2023-06-13 09:47:48
After resisting, real estate prices are now starting to fall. Over the last quarter, prices fell sharply by -1%.
This is unheard of! Prices are falling, bearing the brunt of the slowdown in the real estate market. The market therefore reversed. Even if their growth is slowing down, prices remain slightly up however: +2.9% ( once morest +6.3% in June 2022). Over the last quarter, the fall is much more marked, since prices are down sharply by -1%. ”
We expect this deterioration to continue in the weeks and months to come. Over the whole of 2023, prices should experience a drop of around 5%… Which would represent a real drop of almost 10% combined with inflation
!”, Says Loïc Cantin, president of Fnaim, a trade union organization that represents real estate professionals, during a press conference on Tuesday.
Houses suffered the biggest drop in prices, with a decline of -1.7% over the last three months, once morest stagnation in the price of apartments. ”
Only ski resorts and seaside resorts are doing well. Purchasing power in these resorts persists and is showing signs. Baby boomers who have become retired grandpa-boomers project themselves into different living spaces
“says Loïc Cantin.
Less than a million transactions
It was the decrease in sales volumes that foreshadowed this drop in prices. The year 2023 should drop below the one million transaction mark. Unheard of for 3 years! A landing at 950,000 transactions at the end of 2023 is expected, according to Fnaim estimates, i.e. a 15% drop (-150,000 transactions) in sales over one year. The second strongest decline in the last 50 years. All signals are red. Household borrowing capacity has fallen by 20% since January 2022, i.e. 40,000 euros less in purchasing capacity, according to Fnaim. ”

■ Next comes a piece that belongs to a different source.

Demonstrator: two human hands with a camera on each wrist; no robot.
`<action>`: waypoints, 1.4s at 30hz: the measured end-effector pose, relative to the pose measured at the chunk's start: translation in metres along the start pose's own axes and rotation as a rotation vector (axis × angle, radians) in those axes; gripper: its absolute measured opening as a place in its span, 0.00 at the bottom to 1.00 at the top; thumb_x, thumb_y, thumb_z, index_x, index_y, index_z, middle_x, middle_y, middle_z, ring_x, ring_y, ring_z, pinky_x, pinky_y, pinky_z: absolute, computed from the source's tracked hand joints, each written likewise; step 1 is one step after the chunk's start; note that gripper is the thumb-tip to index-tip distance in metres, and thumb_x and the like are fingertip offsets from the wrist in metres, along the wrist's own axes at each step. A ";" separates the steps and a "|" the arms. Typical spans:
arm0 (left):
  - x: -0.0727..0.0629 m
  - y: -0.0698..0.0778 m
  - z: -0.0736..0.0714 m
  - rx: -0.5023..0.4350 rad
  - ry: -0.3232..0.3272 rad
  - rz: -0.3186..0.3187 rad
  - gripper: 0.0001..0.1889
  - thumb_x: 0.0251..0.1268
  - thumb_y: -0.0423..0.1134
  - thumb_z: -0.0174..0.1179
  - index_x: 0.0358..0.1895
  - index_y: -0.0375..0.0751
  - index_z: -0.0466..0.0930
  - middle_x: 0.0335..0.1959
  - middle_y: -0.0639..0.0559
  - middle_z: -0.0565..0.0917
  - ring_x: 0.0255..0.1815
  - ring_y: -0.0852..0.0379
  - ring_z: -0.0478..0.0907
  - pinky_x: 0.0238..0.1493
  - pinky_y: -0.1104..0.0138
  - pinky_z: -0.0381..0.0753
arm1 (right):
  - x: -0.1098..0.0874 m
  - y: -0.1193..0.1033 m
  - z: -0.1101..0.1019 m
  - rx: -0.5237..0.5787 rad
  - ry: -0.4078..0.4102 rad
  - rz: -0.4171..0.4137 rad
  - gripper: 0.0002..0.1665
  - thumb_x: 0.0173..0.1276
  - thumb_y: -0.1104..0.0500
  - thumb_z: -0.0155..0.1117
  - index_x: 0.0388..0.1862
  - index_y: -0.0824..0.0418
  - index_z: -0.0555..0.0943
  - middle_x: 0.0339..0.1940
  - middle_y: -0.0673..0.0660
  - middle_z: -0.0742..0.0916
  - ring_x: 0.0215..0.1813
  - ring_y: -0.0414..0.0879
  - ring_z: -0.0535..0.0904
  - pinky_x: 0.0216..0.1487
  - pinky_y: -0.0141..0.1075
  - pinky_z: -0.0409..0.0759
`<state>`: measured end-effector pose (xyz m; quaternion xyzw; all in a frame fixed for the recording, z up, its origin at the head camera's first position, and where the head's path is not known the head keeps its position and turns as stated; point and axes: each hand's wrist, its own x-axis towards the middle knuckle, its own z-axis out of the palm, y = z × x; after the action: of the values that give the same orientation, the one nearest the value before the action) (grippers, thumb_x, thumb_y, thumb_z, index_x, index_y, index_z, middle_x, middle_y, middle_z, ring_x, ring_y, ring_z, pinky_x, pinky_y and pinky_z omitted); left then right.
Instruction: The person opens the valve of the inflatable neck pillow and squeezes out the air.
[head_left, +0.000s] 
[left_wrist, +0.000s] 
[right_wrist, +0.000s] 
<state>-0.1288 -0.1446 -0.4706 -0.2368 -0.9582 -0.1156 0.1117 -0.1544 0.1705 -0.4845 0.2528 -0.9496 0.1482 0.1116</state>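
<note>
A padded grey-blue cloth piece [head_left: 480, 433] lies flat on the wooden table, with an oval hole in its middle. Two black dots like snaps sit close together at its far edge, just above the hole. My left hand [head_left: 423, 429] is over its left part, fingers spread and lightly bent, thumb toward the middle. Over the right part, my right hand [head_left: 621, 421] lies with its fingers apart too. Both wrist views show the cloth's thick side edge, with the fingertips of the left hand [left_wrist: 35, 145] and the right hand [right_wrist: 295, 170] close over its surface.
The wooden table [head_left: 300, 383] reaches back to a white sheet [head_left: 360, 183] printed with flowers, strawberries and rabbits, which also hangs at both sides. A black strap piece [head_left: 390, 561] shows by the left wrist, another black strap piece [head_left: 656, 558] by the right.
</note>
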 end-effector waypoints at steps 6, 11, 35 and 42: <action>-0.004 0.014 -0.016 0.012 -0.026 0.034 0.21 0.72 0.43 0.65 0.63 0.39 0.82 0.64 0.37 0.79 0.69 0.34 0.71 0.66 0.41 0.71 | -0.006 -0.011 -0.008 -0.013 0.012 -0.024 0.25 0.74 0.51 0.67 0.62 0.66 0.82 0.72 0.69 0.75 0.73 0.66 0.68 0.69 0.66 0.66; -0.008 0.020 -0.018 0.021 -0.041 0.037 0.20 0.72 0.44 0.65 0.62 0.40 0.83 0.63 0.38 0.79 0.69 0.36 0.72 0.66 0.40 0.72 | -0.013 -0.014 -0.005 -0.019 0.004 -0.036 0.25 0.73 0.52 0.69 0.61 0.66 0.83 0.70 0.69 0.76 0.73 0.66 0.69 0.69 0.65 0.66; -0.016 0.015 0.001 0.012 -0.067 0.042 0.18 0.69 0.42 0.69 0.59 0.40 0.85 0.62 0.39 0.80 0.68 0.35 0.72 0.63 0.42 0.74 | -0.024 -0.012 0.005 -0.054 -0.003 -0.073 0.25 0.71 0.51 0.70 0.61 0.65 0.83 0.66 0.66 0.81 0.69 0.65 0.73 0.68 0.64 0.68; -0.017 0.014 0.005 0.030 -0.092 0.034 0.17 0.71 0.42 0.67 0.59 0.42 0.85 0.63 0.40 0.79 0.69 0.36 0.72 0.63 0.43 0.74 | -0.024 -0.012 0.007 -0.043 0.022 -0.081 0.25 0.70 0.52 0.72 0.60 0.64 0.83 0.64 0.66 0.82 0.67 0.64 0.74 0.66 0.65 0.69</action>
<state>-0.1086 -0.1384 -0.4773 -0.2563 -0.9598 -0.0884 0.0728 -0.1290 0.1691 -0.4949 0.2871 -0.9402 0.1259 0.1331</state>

Housing is burning, the government is looking elsewhere
“says Loïc Cantin.
The real estate market is therefore in crisis. It is even experiencing the second most serious crisis since 1990, according to the National Real Estate Federation (Fnaim), which points out that at the time, interest rates were falling whereas today they are rising. ”
The market no longer has elasticity with the highest rates, the longest loan terms that we have known and the high prices too. The only resource is the fall in prices which is inevitable
concludes Loïc Cantin.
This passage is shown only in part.